● **GOAL OF THE EXERCISE**:
Go line by line through the data below and count those with the string "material". Give the number only.
--- START ---
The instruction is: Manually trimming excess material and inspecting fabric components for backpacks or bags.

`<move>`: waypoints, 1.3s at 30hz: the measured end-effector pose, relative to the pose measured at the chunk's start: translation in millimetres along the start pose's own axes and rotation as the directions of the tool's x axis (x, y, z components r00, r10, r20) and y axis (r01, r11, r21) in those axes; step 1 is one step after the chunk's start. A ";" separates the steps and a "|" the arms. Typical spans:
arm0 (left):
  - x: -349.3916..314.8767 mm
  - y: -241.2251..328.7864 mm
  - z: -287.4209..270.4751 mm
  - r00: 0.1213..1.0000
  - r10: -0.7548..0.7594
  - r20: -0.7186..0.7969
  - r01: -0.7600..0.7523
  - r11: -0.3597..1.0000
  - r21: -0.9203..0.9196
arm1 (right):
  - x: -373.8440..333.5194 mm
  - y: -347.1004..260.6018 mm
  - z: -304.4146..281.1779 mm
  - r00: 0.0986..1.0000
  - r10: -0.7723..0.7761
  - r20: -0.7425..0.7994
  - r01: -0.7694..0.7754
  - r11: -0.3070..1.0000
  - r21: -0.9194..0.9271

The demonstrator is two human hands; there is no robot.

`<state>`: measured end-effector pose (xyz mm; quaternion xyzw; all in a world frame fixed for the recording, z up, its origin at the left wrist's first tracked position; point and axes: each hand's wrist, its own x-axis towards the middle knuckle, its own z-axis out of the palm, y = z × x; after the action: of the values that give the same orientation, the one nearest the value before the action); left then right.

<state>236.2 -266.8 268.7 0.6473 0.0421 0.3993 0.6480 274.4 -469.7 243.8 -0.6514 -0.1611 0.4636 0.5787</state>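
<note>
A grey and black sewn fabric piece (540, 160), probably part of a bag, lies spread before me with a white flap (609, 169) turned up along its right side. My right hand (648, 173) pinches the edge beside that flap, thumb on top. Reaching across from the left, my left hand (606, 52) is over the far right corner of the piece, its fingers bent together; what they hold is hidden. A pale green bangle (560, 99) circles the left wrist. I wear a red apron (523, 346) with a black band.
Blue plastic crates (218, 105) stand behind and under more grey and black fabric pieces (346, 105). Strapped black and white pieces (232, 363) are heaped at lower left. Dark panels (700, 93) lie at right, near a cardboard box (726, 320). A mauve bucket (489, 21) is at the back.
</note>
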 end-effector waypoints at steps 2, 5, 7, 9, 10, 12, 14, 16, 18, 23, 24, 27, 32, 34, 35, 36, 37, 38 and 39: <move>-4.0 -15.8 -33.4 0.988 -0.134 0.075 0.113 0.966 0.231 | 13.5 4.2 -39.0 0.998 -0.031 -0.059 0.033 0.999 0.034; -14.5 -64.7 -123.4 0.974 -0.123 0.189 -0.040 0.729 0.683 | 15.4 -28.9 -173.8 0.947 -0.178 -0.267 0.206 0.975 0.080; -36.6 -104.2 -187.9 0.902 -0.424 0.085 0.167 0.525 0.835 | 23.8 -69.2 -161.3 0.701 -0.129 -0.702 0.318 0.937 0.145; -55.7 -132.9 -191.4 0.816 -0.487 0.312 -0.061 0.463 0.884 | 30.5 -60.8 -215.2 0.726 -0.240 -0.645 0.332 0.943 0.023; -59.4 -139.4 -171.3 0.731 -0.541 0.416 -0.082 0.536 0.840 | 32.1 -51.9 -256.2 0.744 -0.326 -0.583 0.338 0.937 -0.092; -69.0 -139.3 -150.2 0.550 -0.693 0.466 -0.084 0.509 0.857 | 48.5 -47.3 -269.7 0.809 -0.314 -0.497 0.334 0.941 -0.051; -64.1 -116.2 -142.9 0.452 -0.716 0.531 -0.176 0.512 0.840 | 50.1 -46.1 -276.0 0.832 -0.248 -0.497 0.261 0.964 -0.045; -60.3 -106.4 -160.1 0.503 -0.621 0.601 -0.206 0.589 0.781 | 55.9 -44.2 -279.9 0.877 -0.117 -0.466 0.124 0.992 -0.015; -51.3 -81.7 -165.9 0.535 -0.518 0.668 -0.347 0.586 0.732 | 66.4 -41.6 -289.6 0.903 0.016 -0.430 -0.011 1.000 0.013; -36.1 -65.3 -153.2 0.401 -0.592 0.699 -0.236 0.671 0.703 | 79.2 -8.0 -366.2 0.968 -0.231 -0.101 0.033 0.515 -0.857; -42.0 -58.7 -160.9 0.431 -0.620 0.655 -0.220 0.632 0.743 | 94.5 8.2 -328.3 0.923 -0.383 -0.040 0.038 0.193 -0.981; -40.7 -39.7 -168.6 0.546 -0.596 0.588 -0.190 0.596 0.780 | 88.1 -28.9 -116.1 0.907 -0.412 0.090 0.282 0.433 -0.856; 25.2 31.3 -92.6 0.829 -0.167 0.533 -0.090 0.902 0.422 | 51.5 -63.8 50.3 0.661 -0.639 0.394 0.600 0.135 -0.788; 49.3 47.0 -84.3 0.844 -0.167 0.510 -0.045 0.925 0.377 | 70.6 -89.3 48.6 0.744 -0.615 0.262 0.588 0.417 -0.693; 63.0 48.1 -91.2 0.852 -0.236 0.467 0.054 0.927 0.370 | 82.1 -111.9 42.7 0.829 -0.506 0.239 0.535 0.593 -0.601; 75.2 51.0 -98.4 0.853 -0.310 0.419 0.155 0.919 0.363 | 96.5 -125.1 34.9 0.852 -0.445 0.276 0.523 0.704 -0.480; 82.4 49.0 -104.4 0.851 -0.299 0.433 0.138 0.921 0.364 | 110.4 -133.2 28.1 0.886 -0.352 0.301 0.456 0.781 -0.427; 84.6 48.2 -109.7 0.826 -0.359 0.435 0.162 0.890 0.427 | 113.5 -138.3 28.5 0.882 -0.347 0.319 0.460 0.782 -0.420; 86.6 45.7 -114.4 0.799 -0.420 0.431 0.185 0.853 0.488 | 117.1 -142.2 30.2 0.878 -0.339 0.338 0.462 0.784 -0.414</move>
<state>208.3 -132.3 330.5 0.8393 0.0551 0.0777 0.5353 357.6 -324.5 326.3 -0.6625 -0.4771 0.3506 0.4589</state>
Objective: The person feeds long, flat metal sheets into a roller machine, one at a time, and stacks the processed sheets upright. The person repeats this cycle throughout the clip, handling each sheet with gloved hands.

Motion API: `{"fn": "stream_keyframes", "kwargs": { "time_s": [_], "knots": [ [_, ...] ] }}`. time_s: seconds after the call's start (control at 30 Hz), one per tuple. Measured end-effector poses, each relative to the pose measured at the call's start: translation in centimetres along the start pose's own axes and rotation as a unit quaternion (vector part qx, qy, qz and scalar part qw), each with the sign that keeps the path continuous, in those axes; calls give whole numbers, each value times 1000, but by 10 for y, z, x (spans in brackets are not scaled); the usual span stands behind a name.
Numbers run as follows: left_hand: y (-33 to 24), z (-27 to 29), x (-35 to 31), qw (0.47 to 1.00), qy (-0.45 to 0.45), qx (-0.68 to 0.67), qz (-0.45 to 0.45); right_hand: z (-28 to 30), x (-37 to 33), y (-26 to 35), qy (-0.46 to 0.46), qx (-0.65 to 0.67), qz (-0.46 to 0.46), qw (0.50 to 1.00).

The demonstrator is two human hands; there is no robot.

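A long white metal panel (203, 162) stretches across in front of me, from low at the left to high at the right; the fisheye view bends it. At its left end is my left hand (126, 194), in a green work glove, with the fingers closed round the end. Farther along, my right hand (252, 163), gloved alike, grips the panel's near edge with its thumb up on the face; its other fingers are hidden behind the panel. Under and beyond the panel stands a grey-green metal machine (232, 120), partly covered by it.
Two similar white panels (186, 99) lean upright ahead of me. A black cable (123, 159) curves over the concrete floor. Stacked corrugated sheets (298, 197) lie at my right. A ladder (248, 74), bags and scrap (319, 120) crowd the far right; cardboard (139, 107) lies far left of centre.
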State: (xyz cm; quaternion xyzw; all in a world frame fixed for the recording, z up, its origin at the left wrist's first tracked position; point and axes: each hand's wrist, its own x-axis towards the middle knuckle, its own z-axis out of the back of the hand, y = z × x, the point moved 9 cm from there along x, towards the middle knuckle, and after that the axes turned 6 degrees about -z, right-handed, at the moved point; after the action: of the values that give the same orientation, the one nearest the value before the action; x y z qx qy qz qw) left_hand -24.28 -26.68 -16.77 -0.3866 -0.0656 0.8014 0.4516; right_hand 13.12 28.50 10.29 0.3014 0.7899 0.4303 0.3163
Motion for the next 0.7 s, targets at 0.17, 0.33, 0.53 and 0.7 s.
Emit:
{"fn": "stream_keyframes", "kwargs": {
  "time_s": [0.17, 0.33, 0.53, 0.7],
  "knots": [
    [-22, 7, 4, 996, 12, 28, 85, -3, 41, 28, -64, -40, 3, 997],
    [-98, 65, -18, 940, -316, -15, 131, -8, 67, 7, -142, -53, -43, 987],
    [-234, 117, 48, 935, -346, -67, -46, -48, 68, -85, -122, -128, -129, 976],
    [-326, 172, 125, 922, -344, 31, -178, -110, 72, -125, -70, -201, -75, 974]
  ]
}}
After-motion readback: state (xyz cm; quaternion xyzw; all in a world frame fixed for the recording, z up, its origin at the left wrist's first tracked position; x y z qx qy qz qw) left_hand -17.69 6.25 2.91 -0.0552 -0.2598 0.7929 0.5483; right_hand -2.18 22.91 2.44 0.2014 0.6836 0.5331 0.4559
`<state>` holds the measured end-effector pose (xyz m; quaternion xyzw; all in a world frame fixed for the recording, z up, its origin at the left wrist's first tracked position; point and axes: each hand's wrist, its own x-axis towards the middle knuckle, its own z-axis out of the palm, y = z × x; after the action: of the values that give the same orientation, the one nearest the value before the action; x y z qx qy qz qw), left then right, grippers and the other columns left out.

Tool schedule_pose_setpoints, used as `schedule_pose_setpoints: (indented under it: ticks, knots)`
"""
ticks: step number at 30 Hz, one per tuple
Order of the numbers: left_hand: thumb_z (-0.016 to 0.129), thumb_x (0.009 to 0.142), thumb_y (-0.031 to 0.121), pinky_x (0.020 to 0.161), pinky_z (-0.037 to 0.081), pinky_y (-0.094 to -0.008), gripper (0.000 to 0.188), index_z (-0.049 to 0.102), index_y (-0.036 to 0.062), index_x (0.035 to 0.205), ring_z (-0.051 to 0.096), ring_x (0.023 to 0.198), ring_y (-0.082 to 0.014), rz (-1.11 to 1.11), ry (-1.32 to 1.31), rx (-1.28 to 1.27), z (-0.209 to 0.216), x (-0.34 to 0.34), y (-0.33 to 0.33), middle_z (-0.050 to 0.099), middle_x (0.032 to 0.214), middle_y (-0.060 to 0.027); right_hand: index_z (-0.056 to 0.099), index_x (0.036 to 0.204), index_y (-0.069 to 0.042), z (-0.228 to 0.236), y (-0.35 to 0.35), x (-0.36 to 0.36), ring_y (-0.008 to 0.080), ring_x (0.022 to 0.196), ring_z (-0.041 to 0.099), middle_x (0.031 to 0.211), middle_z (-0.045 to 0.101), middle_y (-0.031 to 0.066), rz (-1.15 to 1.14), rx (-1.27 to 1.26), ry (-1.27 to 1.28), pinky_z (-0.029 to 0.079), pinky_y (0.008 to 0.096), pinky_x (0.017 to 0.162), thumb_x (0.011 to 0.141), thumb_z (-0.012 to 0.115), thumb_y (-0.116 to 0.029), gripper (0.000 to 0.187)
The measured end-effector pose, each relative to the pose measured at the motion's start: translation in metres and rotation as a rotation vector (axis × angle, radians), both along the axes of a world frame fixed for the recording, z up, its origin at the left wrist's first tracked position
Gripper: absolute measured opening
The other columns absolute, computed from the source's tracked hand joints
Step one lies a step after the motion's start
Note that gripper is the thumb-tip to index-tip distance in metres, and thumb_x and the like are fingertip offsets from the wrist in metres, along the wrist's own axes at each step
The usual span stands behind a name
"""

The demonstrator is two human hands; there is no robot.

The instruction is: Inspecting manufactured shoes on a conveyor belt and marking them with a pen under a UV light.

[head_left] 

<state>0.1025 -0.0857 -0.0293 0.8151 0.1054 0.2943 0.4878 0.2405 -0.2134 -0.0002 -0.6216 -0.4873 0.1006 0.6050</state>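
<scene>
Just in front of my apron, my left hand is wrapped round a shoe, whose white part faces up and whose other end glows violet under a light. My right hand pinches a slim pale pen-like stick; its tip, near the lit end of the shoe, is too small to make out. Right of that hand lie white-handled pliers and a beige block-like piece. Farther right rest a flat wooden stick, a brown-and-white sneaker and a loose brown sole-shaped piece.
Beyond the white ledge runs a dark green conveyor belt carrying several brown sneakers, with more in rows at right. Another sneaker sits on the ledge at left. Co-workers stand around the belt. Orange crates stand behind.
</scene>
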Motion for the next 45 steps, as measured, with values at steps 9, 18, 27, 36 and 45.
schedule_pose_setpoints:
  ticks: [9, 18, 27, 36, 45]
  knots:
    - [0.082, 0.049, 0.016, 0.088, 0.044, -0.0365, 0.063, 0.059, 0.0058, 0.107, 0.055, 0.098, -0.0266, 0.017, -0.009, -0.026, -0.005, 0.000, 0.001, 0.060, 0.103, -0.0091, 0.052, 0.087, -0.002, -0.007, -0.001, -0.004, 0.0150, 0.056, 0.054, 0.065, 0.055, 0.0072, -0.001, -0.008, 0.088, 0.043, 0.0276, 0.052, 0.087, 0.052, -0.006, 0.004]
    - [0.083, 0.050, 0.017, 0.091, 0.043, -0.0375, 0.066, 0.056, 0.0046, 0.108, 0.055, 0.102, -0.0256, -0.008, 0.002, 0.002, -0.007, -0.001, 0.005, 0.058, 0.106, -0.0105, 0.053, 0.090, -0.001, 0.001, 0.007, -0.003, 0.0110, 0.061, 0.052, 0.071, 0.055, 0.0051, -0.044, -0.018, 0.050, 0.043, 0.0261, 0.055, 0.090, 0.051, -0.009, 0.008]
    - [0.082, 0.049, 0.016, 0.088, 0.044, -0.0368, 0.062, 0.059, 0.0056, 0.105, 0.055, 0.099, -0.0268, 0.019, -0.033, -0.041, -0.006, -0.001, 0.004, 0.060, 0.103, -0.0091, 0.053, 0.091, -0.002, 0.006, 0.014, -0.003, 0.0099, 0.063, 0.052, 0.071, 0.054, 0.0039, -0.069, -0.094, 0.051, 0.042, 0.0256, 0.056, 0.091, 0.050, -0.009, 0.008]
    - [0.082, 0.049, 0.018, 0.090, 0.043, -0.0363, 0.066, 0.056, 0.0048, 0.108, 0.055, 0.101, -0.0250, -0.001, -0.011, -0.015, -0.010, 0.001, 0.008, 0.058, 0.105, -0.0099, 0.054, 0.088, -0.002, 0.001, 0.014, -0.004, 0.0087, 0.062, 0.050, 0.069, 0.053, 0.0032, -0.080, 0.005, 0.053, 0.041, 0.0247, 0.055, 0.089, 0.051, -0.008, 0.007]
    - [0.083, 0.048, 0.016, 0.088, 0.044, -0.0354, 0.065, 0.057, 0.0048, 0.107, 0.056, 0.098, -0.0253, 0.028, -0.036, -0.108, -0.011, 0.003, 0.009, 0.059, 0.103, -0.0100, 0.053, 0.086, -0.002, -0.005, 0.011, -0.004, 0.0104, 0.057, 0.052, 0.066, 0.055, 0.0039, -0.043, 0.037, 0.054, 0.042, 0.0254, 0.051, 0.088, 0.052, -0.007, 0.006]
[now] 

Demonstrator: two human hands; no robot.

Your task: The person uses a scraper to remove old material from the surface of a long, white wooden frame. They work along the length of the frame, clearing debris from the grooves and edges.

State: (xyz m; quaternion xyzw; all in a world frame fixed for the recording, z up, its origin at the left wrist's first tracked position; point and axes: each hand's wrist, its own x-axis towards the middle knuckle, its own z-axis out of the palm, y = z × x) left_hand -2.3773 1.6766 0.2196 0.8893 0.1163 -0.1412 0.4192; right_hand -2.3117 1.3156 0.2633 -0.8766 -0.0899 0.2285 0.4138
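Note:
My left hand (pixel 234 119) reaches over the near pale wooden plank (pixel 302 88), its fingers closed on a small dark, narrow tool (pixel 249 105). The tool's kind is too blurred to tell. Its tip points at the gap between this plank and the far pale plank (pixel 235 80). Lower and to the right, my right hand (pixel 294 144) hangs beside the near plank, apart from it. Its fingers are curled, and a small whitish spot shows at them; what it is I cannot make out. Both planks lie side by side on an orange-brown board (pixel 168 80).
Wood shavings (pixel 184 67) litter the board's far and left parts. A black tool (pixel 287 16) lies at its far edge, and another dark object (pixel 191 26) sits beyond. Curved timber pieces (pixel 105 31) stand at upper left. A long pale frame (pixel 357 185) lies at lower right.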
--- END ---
● **EXERCISE ANSWER**:
2